Both the policies of the Paris Agreement and the proposals of the GND and the European New Deal fall undeniably into the category of shallow ecology. They are environmental policy proposals based mainly on the notion of technological development that avoid a containment of consumption and production (Hickel & Kallis, 2019, pp. 8-12). Yet the move toward carbon neutral economies can hardly be envisioned with the current levels of consumption. Although renewable energies are, by definition, unlimited, the materials necessary to manufacture and harness them (solar panels, turbines, etc) are scarce and limited. It is for this reason that sustainable development can only be achieved through implementing environmental policies that address the three areas described throughout this chapter: technological innovation, market interventionism and a change in consumption patterns.

Future lines of research

The first papers published in academic journals delving into the relationship between marketing and environmental damage (Feldman, 1971; Zikmund & Stanton, 1971; Fisk, 1973) date to the early 1970s. This field in the 50 years since these publications, although mostly focusing on consumer behaviour, has matured and diversified. Less relevance is now placed on studies centred on the effects of the restrictions of environmental policies on marketing management in general and on branding in particular.

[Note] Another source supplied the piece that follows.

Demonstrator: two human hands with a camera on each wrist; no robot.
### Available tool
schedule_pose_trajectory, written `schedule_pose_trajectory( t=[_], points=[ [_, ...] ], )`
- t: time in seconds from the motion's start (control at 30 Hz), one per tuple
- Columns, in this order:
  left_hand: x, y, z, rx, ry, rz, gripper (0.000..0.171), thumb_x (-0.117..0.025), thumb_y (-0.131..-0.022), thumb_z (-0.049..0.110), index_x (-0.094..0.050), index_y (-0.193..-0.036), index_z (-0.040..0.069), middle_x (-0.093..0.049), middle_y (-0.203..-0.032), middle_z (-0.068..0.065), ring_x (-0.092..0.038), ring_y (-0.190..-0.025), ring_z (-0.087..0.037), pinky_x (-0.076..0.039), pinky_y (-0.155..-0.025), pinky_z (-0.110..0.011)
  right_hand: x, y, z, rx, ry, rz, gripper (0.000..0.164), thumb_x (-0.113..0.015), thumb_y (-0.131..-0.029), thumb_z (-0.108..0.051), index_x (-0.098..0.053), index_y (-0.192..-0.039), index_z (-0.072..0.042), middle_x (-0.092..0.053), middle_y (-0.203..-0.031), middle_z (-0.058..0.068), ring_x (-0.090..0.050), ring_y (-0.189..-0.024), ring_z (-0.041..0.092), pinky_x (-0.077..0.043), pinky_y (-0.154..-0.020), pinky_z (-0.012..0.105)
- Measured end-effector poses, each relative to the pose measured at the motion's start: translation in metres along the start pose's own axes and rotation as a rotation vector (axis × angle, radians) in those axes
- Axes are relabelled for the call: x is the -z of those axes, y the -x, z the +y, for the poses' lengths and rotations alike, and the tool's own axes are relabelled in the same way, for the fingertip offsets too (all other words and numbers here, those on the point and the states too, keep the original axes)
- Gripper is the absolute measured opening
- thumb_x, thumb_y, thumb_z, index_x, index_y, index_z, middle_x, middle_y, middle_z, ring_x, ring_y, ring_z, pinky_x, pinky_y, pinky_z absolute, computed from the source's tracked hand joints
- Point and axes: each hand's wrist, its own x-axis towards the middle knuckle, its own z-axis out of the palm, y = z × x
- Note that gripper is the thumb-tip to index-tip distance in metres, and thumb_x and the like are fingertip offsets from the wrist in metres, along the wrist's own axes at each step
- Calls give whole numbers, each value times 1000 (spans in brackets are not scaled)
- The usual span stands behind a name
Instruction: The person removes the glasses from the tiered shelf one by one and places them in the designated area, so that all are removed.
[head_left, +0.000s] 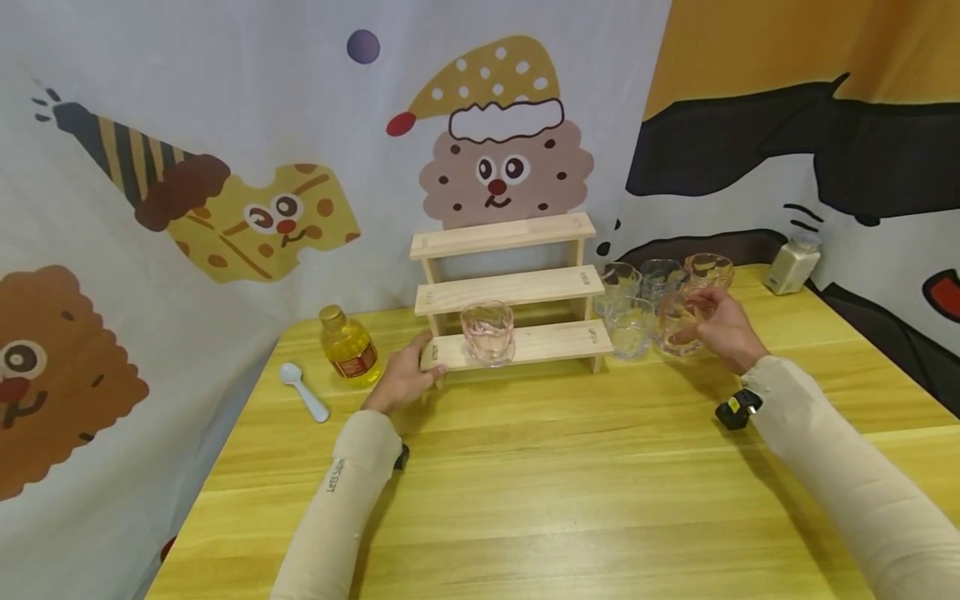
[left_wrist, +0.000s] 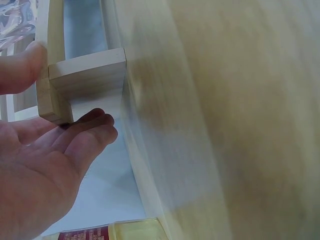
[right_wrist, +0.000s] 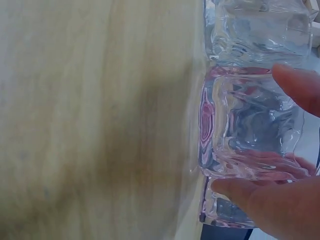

Certain countries have occasionally experienced steps backward in the development of these policies depending on their type of political system. However, there are certain irreversible adverse effects of climate change that will, in the coming decades, undoubtedly bolster environmental policies, regardless of ideology. They will have to focus on both reducing emissions and adapting to the new climate scenario.

Therefore brands in the future will be highly conditioned by environmental policies. This will lead to an intensification of research on how the development of these policies will affect trading and branding. Ecolabelling and its effects on brand association will be a very relevant subject of research in coming years. It will be essential to deepen the knowledge of its effects on consumer confidence in certifying bodies and the criteria they adopt.

On the other hand, all evidence appears to signal that governments will continue to exert ecotaxes and environmental subsidies, measures of market interventionism, to discourage and incentivise the purchase of products and the use of services, respectively, depending on whether they are harmful or beneficial to the environment. As this will affect brand pricing, it will be necessary to gain a better understanding of green brand positioning.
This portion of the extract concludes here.